The large paintings, four feet by eight, took three or four days to finish. If the weather was good, without rain, and the forecast was clement, I would linger a bit longer, slowing down the completion of the painting. At dusk, I would cover the art with a transparent plastic tarp, secured by tape on all edges. Many mornings, coming back to the drawing, I would find bills slipped under the plastic, five, ten and even twenty Deutschmarks notes, left there since the evening before. The German people respected art in all its forms, I liked that. When the painting was done, it was time to move to another town and start again.
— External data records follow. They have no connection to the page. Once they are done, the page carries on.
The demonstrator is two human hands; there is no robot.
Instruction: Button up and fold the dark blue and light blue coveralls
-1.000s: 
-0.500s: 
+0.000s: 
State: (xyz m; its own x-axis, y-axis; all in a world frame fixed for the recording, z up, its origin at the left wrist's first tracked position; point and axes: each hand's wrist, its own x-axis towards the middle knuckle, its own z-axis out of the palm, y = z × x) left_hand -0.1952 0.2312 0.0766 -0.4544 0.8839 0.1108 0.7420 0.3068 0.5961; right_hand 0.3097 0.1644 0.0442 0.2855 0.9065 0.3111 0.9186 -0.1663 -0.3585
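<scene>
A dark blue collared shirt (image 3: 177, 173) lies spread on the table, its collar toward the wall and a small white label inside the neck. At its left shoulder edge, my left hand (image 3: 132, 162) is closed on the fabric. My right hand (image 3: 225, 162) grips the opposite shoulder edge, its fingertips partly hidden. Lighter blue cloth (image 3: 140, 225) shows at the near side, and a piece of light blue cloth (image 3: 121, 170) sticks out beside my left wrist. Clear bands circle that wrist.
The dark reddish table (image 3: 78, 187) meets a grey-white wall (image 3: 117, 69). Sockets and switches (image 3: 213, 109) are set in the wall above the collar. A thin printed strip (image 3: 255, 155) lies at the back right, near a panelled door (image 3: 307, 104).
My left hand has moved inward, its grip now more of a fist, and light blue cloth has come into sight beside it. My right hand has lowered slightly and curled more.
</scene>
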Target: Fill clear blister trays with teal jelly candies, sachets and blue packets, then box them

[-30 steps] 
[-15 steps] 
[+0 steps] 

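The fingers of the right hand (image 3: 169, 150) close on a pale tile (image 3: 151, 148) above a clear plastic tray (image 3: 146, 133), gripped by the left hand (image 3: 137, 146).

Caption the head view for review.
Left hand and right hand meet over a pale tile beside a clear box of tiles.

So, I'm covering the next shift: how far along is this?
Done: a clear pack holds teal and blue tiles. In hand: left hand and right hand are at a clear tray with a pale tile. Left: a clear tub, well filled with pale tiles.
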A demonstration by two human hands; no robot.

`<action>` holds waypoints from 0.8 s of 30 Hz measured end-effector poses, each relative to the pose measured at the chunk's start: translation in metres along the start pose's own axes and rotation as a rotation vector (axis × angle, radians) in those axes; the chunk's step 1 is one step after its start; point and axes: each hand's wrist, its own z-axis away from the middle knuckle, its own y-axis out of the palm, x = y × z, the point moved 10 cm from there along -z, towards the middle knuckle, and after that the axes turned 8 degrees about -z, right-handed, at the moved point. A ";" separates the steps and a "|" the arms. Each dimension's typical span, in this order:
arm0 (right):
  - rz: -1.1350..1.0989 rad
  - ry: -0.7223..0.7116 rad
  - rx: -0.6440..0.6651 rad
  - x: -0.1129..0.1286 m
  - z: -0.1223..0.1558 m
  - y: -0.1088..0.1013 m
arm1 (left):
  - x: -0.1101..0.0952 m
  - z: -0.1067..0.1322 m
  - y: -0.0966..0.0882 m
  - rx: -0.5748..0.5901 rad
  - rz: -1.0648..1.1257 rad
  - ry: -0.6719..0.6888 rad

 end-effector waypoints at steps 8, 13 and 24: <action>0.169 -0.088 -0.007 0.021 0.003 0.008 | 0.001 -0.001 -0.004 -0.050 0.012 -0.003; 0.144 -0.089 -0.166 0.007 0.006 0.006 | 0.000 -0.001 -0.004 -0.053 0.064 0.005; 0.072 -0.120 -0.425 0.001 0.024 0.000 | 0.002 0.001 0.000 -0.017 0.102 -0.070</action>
Sometimes, when I was gone, leaving the painting to the elements, a homeless person would sit by and collect a few coins. Eventually, elements erased the artwork, cleaning the concrete until only a ghost of an image remained and eventually totally disappeared. There was something soothing about that, not unlike the Tibetan colored sand paintings that, once finished, are destroyed.

Meistersinger, Wagner’s Opera on the podcast today, is over four hours long. There must have been quarantines when he wrote it, plenty of time to think about circumvoluted plots when one is locked up.
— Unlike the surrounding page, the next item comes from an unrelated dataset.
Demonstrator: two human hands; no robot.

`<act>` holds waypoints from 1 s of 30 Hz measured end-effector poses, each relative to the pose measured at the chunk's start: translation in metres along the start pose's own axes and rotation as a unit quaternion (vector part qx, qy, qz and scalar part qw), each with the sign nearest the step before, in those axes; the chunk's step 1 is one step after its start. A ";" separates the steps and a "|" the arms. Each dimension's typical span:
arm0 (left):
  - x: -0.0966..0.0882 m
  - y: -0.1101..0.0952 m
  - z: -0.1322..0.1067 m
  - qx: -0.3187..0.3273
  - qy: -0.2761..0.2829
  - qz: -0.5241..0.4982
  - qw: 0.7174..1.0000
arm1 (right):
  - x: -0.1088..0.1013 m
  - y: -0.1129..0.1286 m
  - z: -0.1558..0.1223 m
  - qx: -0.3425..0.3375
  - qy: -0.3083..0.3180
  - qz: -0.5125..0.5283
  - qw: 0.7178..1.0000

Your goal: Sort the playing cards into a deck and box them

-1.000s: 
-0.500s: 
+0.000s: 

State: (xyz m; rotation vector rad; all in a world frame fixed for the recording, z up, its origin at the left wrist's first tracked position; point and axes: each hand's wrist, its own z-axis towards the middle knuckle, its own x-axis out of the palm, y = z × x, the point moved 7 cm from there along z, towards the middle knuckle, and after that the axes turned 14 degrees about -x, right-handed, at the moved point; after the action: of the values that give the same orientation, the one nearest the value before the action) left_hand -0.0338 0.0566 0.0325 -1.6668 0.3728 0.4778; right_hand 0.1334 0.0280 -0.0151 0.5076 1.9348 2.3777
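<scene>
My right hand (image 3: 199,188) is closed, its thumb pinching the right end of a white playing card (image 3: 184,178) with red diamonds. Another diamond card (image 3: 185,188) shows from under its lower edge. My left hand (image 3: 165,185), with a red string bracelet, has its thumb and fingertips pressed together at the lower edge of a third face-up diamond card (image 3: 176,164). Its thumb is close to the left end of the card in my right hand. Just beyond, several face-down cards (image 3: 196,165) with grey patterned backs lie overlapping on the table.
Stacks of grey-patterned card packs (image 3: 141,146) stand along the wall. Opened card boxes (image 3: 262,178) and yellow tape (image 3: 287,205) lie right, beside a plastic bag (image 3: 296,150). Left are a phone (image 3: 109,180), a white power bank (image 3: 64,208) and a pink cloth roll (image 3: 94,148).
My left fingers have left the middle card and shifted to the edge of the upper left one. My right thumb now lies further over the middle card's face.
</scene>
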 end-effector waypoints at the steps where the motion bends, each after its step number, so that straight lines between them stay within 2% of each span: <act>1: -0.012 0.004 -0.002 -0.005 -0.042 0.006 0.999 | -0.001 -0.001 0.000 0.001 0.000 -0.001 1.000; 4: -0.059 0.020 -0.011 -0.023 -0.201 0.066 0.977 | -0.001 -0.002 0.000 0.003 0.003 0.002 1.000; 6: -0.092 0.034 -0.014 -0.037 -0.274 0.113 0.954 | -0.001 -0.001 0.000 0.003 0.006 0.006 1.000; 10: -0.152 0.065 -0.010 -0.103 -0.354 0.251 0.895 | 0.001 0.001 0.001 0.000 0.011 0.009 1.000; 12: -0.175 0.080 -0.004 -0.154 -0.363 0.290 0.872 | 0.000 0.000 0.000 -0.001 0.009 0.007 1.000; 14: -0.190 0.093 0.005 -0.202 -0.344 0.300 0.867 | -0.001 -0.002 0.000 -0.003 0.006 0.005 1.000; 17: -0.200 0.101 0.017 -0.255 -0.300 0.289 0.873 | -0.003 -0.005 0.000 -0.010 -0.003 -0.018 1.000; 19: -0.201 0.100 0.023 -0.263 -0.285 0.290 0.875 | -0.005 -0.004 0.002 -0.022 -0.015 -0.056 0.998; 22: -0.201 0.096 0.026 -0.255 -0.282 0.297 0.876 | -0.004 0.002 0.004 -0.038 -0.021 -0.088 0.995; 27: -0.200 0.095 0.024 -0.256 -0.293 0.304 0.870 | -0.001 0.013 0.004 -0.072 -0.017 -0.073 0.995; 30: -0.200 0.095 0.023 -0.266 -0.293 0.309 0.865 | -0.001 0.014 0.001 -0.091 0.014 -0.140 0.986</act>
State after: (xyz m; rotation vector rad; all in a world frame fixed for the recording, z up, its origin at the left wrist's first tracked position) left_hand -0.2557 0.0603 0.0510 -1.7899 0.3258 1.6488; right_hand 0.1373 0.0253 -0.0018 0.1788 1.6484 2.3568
Earlier on, this Sunday  morning, we drove to Litchfield to my son law’s house, were we still have stuff stored. A young couple from Europe, who used to rent an apartment from us, will occupy it for the next few weeks. They are more or less stranded here between an expiring lease and travel plans cancelled because of covid. They are moving in and we are still moving out after three months. I should have listen to George Carlin’s litany about “stuff”. We were still occupied when they showed up at the door. With all the reservations we had about close proximity in this covidian time, it was a pleasure  to be with familiar faces, and I think we all appreciated the moment. Never mind that we looked each other a bit suspiciously, the immense pleasure to be close to friends made us loosen our guard. It must be hard to be Monk. When we came back to the loft, Carolle settled down with Wagner and new boxes of stuff to sift through. I donned my hazmat suit and went to the liquor store for wine. I went through the routine, taking all precautions. This time I came in with a double bag that I used to carry my purchase to the the cashier who insisted to have me sign the credit card receipt. I told her that I would not touch the pen she was holding with a gloved hand. A quick look at the glove and one could bet they had not been changed for awhile. She was adamant and as was not going to convince her, I asked to see the manager. He agreed, my chip card did not need signature. I was good to go, in time to pick up a pizza on the way, sidewalk order only. When I got back Wagner was still on. The sun did not shine today, but it turned out to be a great day.